Task brief -> All of the data below must be reproduced word for word, but without its images.

▶

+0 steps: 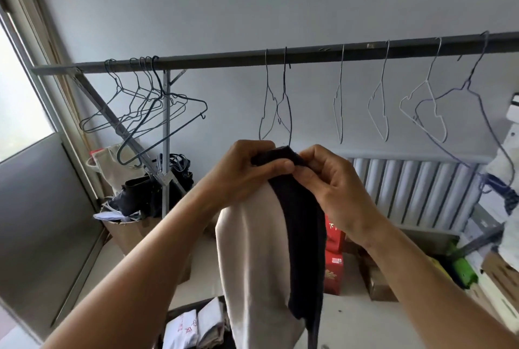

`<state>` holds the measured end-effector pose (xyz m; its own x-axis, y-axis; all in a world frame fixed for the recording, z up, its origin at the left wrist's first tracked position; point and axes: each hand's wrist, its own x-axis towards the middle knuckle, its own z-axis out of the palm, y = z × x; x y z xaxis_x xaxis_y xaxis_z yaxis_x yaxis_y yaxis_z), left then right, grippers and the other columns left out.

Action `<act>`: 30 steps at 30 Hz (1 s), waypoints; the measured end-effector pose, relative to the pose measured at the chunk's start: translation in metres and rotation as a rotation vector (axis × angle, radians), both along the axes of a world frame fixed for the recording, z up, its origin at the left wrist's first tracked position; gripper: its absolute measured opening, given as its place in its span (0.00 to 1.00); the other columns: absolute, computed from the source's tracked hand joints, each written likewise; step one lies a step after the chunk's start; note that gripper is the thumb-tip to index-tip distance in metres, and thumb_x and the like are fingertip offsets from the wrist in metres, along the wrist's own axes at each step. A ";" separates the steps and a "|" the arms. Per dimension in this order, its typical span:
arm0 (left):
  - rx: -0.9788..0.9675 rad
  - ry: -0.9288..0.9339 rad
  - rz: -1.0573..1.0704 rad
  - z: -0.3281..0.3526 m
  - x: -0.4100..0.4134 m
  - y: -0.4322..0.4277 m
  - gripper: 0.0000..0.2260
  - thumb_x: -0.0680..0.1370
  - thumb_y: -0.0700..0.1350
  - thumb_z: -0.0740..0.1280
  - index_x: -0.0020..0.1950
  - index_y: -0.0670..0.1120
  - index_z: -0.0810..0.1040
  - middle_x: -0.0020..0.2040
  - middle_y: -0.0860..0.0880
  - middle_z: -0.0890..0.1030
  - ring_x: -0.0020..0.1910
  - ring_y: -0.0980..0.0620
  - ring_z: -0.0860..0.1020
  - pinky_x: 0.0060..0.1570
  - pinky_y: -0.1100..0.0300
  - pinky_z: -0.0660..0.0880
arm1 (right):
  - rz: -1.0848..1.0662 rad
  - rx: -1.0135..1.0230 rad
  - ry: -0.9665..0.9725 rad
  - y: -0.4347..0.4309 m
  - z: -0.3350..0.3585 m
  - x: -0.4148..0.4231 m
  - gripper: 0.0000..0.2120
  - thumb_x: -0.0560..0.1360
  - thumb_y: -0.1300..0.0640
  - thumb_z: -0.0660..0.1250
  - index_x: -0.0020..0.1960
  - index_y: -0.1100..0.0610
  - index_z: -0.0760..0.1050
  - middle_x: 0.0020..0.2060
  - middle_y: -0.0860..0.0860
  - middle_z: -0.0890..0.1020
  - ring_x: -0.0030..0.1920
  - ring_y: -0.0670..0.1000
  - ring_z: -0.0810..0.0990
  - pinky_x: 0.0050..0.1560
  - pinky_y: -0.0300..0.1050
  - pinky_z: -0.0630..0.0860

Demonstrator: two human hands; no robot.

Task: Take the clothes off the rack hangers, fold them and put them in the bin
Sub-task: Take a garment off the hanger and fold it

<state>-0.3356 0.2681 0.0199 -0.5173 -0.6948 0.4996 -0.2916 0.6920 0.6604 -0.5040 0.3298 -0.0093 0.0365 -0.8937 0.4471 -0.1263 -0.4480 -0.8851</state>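
The cream and black garment point(252, 250) hangs straight down in front of me, pinched at its dark top edge by both hands: the fingers point(276, 165) of my left hand point(244, 174) curl tight round the fabric from the left, and my right hand point(334, 188) nips the same edge from the right, the two hands almost touching. Just behind my knuckles two bare wire hangers point(276, 101) dangle from the rack bar point(309, 53), and I cannot tell whether one wire is caught in the cloth; if it is, pulling down would drag the hanger off the bar or stretch the fabric. My grip is narrow, so I think the long loose body could twist and fold crooked unless I spread my hands along the edge. Below, the bin point(185, 308) holds folded white pieces point(182, 329); the hem drops out of view just beside it and might rumple that stack
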 end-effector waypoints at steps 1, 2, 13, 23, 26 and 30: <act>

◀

Written solution ->
+0 steps: 

`<state>` holds the measured end-effector pose (xyz m; its own x-axis, y-axis; all in a world frame fixed for the recording, z up, its origin at the left wrist's first tracked position; point and axes: each hand's wrist, its own x-axis towards the middle knuckle, its own z-axis out of the palm, y = z × x; x y z xaxis_x xaxis_y xaxis_z yaxis_x yaxis_y yaxis_z), left then right, grippers and the other columns left out.

Action `<act>`: 30 steps at 30 Hz (1 s), waypoints; the measured end-effector pose, relative to the pose measured at the chunk's start: translation in metres and rotation as a rotation vector (axis × angle, radians), both along the axes of a world frame fixed for the recording, z up, its origin at the left wrist's first tracked position; gripper: its absolute measured opening, given as its place in its span (0.00 to 1.00); the other columns: absolute, computed from the source's tracked hand joints, each written likewise; step one lies a step after the chunk's start; note that gripper is the thumb-tip to index-tip distance in metres, and thumb_x and the like are fingertip offsets from the wrist in metres, along the wrist's own axes at each step. A ";" separates the steps and a "|" the arms. Per dimension in this order, its typical span:
arm0 (left):
  - rx: -0.9788..0.9675 rad
  - ry: -0.9288..0.9339 rad
  - rz: -1.0573..1.0704 rad
  - z: -0.3281..0.3526 m
  - x: -0.4100..0.4134 m
  - y: -0.4322..0.4277 m
  - gripper: 0.0000..0.2260
  - thumb_x: -0.0680..0.1370
  - thumb_y: -0.0700..0.1350
  - thumb_z: -0.0740..0.1280
  - index_x: -0.0020..0.1950
  - index_y: -0.0670..0.1120
  - index_z: -0.0810..0.1040
  - middle_x: -0.0020..0.2040
  - middle_y: -0.0860..0.0880
  - middle_z: -0.0890..0.1030
  - ring_x: -0.0020..0.1910
  - ring_y: -0.0980..0.0620
  - ring_z: -0.0860..0.1020
  - pinky_x: 0.0060..0.1570
  - pinky_y: -0.1100..0.0300
  - pinky_z: -0.0660..0.0880
arm1 (right):
  - rz: -1.0848..1.0662 rad
  - rx: -1.0135..1.0230 rad
  - ry: -0.9665..0.9725 rad
  - y: -0.4347..0.4309 m
  - z: -0.3350..0.3585 m
  - x: -0.4148..0.4231 m
  - gripper: 0.0000..0.2120
  - thumb_x: -0.0560..0.1360
  - thumb_y: -0.1300..0.0640
  - thumb_z: -0.0660..0.1250
  - index_x: -0.0020..0.1960
  - index_y: -0.1100..0.0610
  - index_z: -0.0760..0.1050
  - middle_x: 0.0020..0.2060
  - middle_y: -0.0860..0.0860
  - middle_z: -0.0890..0.1020
  - ring_x: -0.0030..0.1920
  - ring_y: -0.0670..0.1000
  - ring_z: -0.0810..0.0990
  - pinky_x: 0.0050..0.1560
  - pinky_y: -0.0300..0.1050
  - pinky_z: -0.0630..0.0860

Demonstrator: two human hands; no robot.

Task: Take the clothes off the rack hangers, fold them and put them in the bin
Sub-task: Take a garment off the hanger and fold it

<state>-0.3356 0.2681 0.0199 -0.5173 -0.6948 0.4996 -0.2916 0.6920 0.6604 -0.5040 0.3298 -0.0093 0.0365 -0.8937 0.4471 -0.1263 -0.4480 -0.8851</state>
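The cream and black garment point(252, 250) hangs straight down in front of me, pinched at its dark top edge by both hands: the fingers point(276, 165) of my left hand point(244, 174) curl tight round the fabric from the left, and my right hand point(334, 188) nips the same edge from the right, the two hands almost touching. Just behind my knuckles two bare wire hangers point(276, 101) dangle from the rack bar point(309, 53), and I cannot tell whether one wire is caught in the cloth; if it is, pulling down would drag the hanger off the bar or stretch the fabric. My grip is narrow, so I think the long loose body could twist and fold crooked unless I spread my hands along the edge. Below, the bin point(185, 308) holds folded white pieces point(182, 329); the hem drops out of view just beside it and might rumple that stack
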 end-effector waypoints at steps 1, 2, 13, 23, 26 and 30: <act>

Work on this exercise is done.